Responsibility for deciding whether or not a foreign higher education entrance qualification is equivalent to or only conditionally comparable to the German qualification lies with the Ministry of Education and Cultural Affairs in the German federal states and is made on the basis of evaluation standards. We will help you with whether your higher education entrance qualification is equivalent to the German qualification on the DAAD admissions database or the database maintained by the Standing Conference of the Ministers of Education and Cultural Affairs (KMK)
The higher education institutions themselves or the preparatory and foundation courses Studienkollegs which they operate are fundamentally responsible for getting students ready for the assessment test (Feststellungsprüfung) and for setting it.
Holders of a higher education entrance qualification which is recognised as equivalent to the German general higher education entrance qualification (Abitur) may commence their studies as soon as they have proved that they are adequately proficient in the German language by presenting a German language proficiency certificate, the "Deutsche Sprachprüfung für den Hochschulzugang ausländischer Studienbewerber" (DSH) or the TestDaF certificate. Holders of the "Sprachdiplom der Kultusministerkonferenz Stufe II", the "Zentrale Oberstufenprüfung" awarded by the Goethe Institute or the "Großer Sprachdiplom" or "Kleiner Sprachdiplom", also awarded by the Goethe Institute, are exempted from having to take the DSH or TestDaF tests.
The DSH can only be taken at the university or higher education institution itself..
Test DaF can be taken in Germany as well as abroad.:
Graduates : -
If you would like to apply to a German higher education institution for a course of graduate studies with the goal of gaining a Master's, Magister or Diplom degree, then you must initially seek placement in an appropriate degree programme.
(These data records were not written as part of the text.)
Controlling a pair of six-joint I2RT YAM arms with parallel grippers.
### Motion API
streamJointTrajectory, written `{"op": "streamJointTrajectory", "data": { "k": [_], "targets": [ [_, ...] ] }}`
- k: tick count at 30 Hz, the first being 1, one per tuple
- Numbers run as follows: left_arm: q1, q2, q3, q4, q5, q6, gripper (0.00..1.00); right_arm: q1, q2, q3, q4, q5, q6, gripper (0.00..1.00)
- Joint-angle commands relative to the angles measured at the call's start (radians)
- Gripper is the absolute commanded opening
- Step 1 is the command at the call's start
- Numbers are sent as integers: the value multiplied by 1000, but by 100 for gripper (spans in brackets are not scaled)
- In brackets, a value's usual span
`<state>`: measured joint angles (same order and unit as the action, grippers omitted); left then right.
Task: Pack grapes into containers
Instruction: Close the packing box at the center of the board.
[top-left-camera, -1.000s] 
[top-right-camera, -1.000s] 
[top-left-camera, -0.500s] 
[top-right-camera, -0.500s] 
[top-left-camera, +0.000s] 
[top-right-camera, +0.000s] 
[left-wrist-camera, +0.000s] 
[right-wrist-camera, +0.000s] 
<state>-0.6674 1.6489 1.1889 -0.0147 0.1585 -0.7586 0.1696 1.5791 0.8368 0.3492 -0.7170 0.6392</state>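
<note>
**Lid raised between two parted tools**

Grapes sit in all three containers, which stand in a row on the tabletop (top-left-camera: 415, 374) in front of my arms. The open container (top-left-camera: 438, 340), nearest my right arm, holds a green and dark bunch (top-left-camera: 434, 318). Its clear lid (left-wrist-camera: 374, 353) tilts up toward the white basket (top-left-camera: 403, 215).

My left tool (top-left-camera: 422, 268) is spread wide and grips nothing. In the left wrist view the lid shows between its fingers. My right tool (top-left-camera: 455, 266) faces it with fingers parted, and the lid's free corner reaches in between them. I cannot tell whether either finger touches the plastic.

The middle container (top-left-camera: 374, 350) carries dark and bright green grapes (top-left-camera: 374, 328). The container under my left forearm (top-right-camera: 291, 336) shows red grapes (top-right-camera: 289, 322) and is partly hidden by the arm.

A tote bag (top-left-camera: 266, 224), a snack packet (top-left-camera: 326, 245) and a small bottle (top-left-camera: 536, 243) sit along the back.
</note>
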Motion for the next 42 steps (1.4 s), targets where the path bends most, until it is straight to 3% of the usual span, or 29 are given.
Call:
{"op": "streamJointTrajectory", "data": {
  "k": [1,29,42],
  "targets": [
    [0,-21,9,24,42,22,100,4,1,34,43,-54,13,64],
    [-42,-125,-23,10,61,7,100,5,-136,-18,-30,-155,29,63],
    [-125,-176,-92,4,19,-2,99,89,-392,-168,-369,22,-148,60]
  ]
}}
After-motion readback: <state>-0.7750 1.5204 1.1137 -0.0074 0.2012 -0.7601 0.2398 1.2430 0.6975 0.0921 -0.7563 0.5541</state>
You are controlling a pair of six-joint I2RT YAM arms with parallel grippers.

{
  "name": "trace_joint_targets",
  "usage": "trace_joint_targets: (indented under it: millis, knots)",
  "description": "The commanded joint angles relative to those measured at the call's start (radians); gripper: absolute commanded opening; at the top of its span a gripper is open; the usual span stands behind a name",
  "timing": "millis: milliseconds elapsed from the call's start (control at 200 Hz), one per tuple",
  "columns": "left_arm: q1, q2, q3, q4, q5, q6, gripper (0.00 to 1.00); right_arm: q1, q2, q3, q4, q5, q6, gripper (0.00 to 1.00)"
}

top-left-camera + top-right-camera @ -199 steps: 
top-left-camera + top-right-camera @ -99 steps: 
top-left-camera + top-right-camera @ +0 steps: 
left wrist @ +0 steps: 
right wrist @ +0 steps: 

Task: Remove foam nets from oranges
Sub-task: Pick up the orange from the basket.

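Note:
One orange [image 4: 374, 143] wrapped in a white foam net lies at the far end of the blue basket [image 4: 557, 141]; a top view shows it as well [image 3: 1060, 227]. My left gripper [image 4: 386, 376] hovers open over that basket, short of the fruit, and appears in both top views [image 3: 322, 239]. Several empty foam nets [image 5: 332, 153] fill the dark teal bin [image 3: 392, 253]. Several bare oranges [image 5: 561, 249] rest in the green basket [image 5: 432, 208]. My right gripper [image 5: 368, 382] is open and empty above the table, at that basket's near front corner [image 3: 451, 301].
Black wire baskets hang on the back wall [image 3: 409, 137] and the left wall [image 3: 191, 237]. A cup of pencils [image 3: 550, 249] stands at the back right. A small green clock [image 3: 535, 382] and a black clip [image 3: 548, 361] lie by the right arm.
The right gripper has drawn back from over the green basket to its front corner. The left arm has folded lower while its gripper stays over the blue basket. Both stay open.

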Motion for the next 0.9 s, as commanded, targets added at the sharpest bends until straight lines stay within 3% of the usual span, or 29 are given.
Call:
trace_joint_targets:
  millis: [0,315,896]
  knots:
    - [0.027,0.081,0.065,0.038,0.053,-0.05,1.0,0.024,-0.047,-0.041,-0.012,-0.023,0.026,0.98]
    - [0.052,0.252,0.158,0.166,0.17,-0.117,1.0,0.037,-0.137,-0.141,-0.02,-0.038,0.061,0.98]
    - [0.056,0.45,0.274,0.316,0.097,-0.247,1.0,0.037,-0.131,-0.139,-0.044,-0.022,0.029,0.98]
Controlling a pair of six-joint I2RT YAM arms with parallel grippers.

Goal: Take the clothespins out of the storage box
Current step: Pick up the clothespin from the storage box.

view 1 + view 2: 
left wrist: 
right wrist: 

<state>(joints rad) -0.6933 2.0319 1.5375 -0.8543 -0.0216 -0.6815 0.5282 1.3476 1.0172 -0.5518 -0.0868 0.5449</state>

The recognition of the study and examination achievements and certificates which you already hold will play a major role here. Please note that a foreign Bachelor's degree is not always equivalent to a German academic degree, but may, possibly, only be recognised as an intermediate or preliminary qualification.
As a rule, the secretariat of the faculty or department at the higher education institution of your choice will be responsible for this recognition.